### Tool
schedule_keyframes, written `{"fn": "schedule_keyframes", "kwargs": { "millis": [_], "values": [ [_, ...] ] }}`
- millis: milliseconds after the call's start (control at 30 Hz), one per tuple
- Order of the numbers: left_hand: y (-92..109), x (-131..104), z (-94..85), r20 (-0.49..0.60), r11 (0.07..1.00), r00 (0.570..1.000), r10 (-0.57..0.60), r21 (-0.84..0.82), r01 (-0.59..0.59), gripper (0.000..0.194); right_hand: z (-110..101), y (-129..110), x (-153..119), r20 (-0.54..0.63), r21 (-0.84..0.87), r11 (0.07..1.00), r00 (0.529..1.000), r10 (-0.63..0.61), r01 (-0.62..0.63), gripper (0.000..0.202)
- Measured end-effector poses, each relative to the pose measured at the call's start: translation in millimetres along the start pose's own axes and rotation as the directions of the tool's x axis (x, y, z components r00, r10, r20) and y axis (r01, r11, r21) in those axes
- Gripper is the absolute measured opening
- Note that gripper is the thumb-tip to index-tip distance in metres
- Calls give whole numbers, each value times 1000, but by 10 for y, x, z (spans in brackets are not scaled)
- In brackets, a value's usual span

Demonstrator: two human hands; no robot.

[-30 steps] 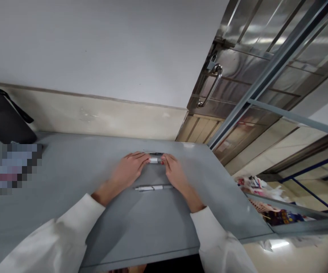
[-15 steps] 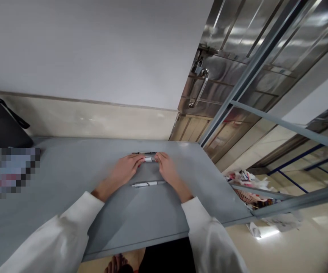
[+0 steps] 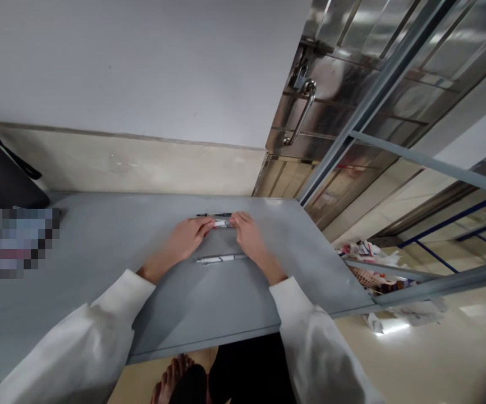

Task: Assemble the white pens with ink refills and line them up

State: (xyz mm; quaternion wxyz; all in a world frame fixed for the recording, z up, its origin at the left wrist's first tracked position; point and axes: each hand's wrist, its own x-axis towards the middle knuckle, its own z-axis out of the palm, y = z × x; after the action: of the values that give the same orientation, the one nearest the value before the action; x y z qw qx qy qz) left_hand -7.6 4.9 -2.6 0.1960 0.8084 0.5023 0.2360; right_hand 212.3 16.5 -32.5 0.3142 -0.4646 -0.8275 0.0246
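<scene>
A white pen (image 3: 220,224) lies crosswise between my two hands, low over the grey table (image 3: 209,303). My left hand (image 3: 190,235) is closed on its left end, and my right hand (image 3: 245,233) pinches the right end. The fingers cover both ends. Just beyond them a dark pen (image 3: 220,214) rests on the table, roughly parallel. Nearer to me lies another white pen (image 3: 218,259) with a dark mark, its right part running towards my right wrist.
At the far left stand a black case (image 3: 5,168) with a strap and a blurred-out flat item (image 3: 22,238). A wall (image 3: 142,157) borders the table's back. To the right are a metal frame post (image 3: 344,146), a steel door with a handle (image 3: 302,115), and bagged items (image 3: 369,264).
The whole view has shifted, so the table and hands sit slightly higher in the picture. Both hands keep nearly the same hold on the white pen.
</scene>
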Motion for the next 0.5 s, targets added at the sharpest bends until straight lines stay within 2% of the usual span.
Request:
{"fn": "schedule_keyframes", "kwargs": {
  "millis": [200,367,500],
  "values": [
    [-3,18,-43,16,998,1000,18,-61,-17,39,-27,-31,20,1,-77,997,1000,-25,25,29],
    [-25,21,-34,-8,995,999,46,-84,-46,39,-29,-37,27,-12,-46,999,1000,-22,22,30],
    [-44,25,-46,12,993,998,59,-103,-58,39,6,-19,45,-3,-21,1000,1000,-18,18,31]
  ]
}}
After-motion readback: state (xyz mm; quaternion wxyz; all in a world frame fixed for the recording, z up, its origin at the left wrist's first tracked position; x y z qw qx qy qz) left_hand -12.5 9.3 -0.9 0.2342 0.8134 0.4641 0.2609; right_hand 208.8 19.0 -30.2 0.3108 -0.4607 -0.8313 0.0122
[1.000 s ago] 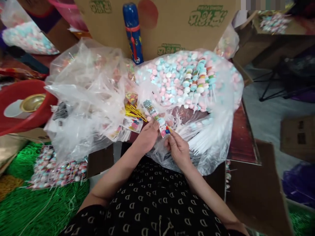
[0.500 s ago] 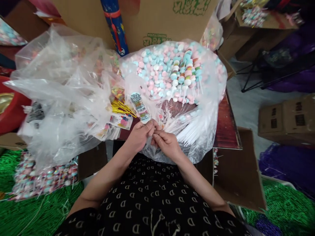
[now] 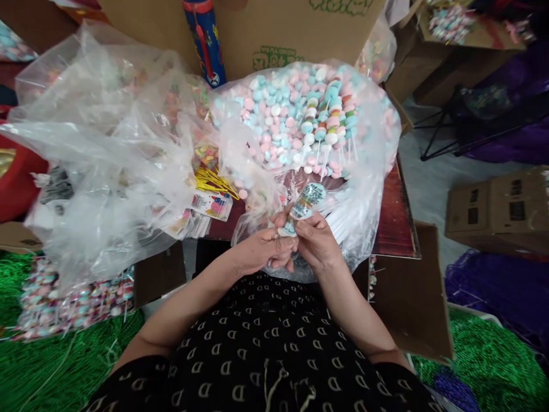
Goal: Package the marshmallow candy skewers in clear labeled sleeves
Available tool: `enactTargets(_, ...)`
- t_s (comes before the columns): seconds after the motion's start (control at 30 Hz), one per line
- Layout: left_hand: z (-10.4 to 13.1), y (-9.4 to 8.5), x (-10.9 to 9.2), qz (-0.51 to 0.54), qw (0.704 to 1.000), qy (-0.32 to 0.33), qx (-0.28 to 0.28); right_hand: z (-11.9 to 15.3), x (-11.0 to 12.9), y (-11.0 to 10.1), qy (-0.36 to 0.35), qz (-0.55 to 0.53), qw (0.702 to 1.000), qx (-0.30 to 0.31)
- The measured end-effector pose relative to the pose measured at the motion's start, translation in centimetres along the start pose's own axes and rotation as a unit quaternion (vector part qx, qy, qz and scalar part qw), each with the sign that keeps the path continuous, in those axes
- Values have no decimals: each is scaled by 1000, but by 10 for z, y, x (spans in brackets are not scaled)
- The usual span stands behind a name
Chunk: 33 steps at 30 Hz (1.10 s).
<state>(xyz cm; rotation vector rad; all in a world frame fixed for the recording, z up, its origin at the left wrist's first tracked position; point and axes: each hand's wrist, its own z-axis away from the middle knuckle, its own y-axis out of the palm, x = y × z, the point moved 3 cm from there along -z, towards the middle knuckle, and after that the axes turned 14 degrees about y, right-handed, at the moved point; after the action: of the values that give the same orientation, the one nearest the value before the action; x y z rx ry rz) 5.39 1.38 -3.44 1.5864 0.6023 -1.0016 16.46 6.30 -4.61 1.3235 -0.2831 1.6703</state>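
Observation:
A small printed packet with a rounded top is held between my hands above the table's front edge. My right hand pinches its right lower part. My left hand is closed at its lower end, with fingers pressed together. Behind them lies a clear bag of pink, blue and white candies, with candy skewers on top. White sticks lie in plastic just right of my hands. To the left are yellow ties and printed cards.
Crumpled plastic bags cover the left side. A large cardboard box stands behind, with a blue tube before it. An open carton is below right, and finished skewers lie lower left.
The packet has moved right and now tilts to the right instead of left. My right hand has shifted up and right onto it, and my left hand has moved right and slightly down.

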Motion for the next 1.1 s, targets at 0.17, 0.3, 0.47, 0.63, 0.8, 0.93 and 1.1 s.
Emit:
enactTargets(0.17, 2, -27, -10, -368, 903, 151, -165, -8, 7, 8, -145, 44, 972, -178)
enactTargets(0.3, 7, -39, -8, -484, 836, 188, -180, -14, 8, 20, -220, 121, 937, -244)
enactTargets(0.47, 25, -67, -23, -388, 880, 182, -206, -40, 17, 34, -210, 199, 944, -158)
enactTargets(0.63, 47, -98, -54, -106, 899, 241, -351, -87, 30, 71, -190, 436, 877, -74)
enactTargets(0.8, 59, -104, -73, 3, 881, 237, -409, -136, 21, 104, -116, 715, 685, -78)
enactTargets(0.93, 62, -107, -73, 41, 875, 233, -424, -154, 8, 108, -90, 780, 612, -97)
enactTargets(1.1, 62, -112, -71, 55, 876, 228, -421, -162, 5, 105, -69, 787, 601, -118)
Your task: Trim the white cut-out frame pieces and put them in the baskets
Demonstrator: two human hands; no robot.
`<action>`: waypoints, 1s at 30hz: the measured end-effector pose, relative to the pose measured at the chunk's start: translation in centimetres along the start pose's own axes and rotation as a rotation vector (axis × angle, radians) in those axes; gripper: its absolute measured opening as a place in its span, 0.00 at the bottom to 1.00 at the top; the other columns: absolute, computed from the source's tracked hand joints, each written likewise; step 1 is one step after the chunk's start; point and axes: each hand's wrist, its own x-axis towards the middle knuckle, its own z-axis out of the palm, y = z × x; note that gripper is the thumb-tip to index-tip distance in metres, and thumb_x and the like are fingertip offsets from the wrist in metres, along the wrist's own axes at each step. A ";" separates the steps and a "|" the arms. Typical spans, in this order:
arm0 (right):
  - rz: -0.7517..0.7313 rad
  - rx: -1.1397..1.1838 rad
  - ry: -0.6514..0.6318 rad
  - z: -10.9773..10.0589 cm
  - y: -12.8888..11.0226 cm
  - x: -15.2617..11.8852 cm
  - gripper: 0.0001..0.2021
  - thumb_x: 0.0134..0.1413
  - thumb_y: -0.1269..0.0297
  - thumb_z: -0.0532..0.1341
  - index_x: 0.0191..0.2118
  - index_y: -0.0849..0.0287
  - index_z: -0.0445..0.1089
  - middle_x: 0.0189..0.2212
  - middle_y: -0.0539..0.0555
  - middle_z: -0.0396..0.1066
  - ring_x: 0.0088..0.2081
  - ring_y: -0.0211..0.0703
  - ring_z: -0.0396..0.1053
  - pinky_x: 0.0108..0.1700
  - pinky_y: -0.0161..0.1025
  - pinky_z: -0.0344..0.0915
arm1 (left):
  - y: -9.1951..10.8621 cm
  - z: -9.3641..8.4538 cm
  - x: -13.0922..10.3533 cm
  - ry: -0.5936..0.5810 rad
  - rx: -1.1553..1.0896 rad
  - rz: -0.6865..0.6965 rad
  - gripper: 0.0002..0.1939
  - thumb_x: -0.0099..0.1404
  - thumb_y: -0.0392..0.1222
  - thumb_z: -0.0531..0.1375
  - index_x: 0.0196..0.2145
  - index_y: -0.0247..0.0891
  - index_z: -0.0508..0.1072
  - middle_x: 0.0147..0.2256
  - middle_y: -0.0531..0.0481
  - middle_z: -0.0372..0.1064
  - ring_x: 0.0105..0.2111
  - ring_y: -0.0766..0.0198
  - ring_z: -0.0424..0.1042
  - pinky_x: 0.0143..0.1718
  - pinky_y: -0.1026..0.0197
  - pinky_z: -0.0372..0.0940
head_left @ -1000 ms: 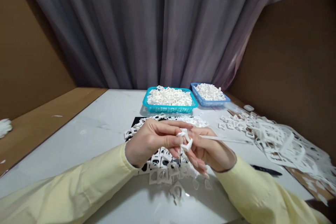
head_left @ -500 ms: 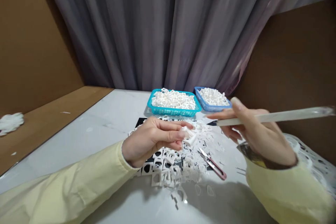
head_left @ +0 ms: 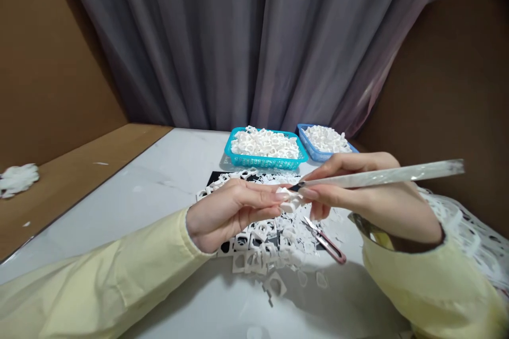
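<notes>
Between the thumb and fingers of my left hand [head_left: 234, 206] is a small white plastic part [head_left: 292, 201]. My right hand [head_left: 358, 183] grips a craft knife [head_left: 385, 175] like a pen; its long pale handle looks wrapped in clear film and points off to the right. The knife's dark, narrow tip meets the top of the part, and the right fingertips are close against it. Exactly where the blade touches is hidden by fingers. Below the hands, many loose white frame-shaped pieces [head_left: 260, 230] cover a black mat [head_left: 213, 177]. Pink-handled thread snips [head_left: 328, 241] lie beside them.
Behind the hands stand a teal basket [head_left: 270, 162] and a blue basket [head_left: 318, 155], both heaped with white parts. White strips [head_left: 463, 228] pile up at the right. Cardboard walls [head_left: 51, 63] flank the white table [head_left: 131, 190], and a grey curtain [head_left: 199, 37] hangs behind.
My right hand has moved left and brought the knife's tip to the white part. My left hand stays almost in place, still holding that part.
</notes>
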 end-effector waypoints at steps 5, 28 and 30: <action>-0.054 0.080 -0.053 0.4 0.3 0.1 0.02 0.43 0.71 0.68 0.27 0.59 0.75 0.20 0.50 0.75 0.22 0.38 0.74 0.24 0.27 0.72 | -0.3 0.0 -0.2 0.021 0.232 0.247 0.03 0.53 0.32 0.65 0.26 0.36 0.80 0.36 0.47 0.75 0.38 0.65 0.72 0.34 0.73 0.70; -0.544 -0.331 0.025 0.8 0.1 -0.9 0.04 0.46 0.74 0.65 0.28 0.60 0.72 0.25 0.50 0.74 0.28 0.36 0.73 0.29 0.29 0.69 | -0.4 0.3 -0.3 0.050 0.447 0.516 0.11 0.54 0.30 0.63 0.16 0.39 0.77 0.19 0.52 0.73 0.43 0.64 0.70 0.40 0.71 0.67; -0.571 -0.371 0.052 1.0 0.1 -1.1 0.04 0.47 0.75 0.65 0.28 0.60 0.72 0.25 0.50 0.75 0.28 0.36 0.73 0.31 0.28 0.70 | -0.5 0.3 -0.3 0.057 0.434 0.508 0.11 0.54 0.30 0.64 0.17 0.39 0.78 0.19 0.52 0.73 0.44 0.62 0.70 0.39 0.70 0.68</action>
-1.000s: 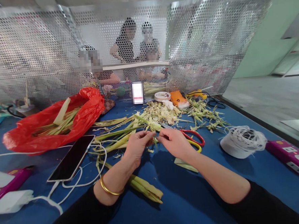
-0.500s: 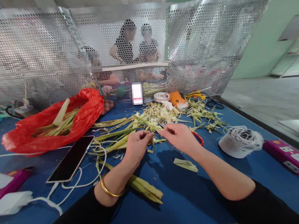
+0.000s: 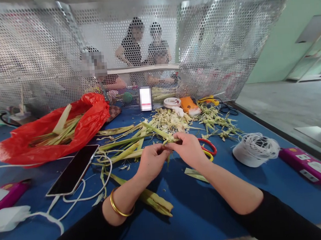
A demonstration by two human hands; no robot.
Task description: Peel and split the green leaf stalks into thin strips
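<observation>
Both hands meet above the middle of the blue table. My left hand [image 3: 154,161] is closed, its thumb and fingertips pinching the lower end of a pale green leaf strip [image 3: 162,134]. Close against it, my right hand [image 3: 188,148] pinches the same strip from the other side. The strip looks folded or knotted at the fingers, which partly hide it. Scissors with red and yellow handles [image 3: 213,145] lie just beyond my right wrist, their blades hidden. A thick folded leaf [image 3: 156,202] rests below my left wrist, and a short leaf piece [image 3: 194,174] under my right forearm.
Loose leaves [image 3: 126,142] and a heap of trimmings [image 3: 170,120] lie behind my hands. Left are a red plastic bag [image 3: 87,128] of leaves and a cabled phone [image 3: 73,170]. A white string spool [image 3: 248,154] stands right. Several people sit or stand behind a perforated sheet [image 3: 212,40].
My hands have drawn together, the right wrist shifting left and uncovering more of the scissors' handles. Both hands keep their pinch on the leaf strip. The view has shifted slightly.
</observation>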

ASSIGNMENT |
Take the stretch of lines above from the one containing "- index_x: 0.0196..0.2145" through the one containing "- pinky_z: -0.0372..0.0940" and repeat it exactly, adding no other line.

SOLUTION FOR THIS EXERCISE |
  - index_x: 0.0196..0.2145
  - index_y: -0.0247..0.0891
  - index_z: -0.0508..0.1072
  - middle_x: 0.0147..0.2256
  - middle_y: -0.0531..0.0481
  - middle_z: -0.0372..0.1064
  - ring_x: 0.0105..0.2111
  - ring_y: -0.0766..0.0198
  - ring_z: -0.0424..0.1042
  - pinky_x: 0.0143..0.1718
  - pinky_y: -0.1026..0.0197
  - pinky_z: -0.0372..0.0940

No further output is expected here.